Partition, Qos Limits & Scheduling of large jobs - slurm-users

28 Feb 2024


      Hi everyone!
I read the slurm documentation about qos, resource limits, scheduling and priority now multiple times and even looked into the slurm source but I'm still not sure if I got everything correctly, so this is why I decided to ask here ...
The problem: we see the effect that sometimes larger jobs with e.g. 16 gpus in our (small) gpu queue get delayed and shifted back without any reason that is apparent to us. small jobs that only use e.g. 1 or 2 gpus get scheduled much quicker even though they have a runtime of 3 days ...
What we want to do:
- We have a number of nodes with 2x gpus that are usable by the users of our cluster
- Some of these nodes belong to so called 'private projects'. Private projects have higher priority than other projects. Attached to that is a contingent of nodes & "guaranteed" nodes e.g. they could have a contingent of 4 nodes (8 gpus) and e.g. 2 "guaranteed" nodes (4 gpus)

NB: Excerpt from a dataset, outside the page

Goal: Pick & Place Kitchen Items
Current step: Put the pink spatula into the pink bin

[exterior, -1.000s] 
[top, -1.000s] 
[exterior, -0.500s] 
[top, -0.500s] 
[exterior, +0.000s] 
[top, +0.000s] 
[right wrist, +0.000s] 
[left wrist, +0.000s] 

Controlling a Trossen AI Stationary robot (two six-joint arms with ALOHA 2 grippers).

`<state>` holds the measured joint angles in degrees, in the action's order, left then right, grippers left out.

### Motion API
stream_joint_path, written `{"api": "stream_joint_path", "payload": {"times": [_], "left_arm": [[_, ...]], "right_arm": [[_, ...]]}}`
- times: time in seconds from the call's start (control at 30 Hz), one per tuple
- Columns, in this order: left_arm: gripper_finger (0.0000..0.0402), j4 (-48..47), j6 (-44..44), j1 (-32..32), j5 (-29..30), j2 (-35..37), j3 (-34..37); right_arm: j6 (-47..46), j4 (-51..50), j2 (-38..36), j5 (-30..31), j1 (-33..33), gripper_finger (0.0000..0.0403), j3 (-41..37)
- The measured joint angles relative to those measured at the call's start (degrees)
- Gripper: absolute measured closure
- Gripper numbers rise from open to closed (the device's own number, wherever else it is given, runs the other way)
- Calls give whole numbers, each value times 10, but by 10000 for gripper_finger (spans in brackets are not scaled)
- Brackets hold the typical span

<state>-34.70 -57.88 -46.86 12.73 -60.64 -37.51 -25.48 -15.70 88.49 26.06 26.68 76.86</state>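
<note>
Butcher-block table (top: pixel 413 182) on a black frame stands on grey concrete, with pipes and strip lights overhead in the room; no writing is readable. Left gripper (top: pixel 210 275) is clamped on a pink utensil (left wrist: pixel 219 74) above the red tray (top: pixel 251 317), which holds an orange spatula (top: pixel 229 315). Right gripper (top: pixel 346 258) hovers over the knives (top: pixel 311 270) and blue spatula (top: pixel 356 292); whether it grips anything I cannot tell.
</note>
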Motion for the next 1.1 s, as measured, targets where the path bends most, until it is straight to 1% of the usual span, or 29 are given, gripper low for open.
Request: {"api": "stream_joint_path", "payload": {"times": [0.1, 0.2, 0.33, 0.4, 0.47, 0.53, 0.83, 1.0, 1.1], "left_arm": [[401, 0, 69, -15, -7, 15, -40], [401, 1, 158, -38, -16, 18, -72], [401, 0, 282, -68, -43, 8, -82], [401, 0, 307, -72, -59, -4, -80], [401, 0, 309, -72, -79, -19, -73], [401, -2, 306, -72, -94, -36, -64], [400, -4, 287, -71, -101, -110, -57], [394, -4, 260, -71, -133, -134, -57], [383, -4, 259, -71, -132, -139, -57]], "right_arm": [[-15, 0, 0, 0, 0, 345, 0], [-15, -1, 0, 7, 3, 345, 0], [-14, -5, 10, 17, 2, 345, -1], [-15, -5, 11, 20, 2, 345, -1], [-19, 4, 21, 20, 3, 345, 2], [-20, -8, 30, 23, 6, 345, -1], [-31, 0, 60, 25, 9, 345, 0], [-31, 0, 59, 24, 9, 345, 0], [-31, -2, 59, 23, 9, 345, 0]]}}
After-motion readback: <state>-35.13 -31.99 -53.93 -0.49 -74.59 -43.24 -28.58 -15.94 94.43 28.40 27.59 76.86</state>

- Guaranteed nodes are nodes that should always be kept idle for the private project, so users of the private project can immediately schedule work on those nodes
- The other nodes are shared with other projects in general if they are not "in use"
How we are currently doing this (it has history):
Lets assume we have 50 nodes and 100 gpus.
- We have a single partition for all gpu nodes (e.g. 50 nodes)
- Private projects have private queues with a very high priority and a gres limit of the number of gpus they reserved (e.g. 10 nodes -> 20 gpus)
- Normal projects only have access to the public queue and schedule work there.
- This public queue has an upper gres limit of "total number of gpus" - "guaranteed gpus of all private projects" (e.g. 50 - 10 nodes -> 40 nodes -> 80 gpus).
Regarding the scheduler, we currently use the following settings:
SchedulerType=sched/backfill
SelectType=select/cons_tres
SelectTypeParameters=CR_CORE_MEMORY,CR_CORE_DEFAULT_DIST_BLOCK,CR_ONE_TASK_PER_CORE
SchedulerParameters=defer,max_sched_time=4,default_queue_depth=1000,partition_job_depth=500,enable_user_top,bf_max_job_user=20,bf_interval=120,bf_window=4320,bf_resolution=1800,bf_continue
Partition/queue depth is deliberately set high at the moment to avoid problems with jobs not even being examined.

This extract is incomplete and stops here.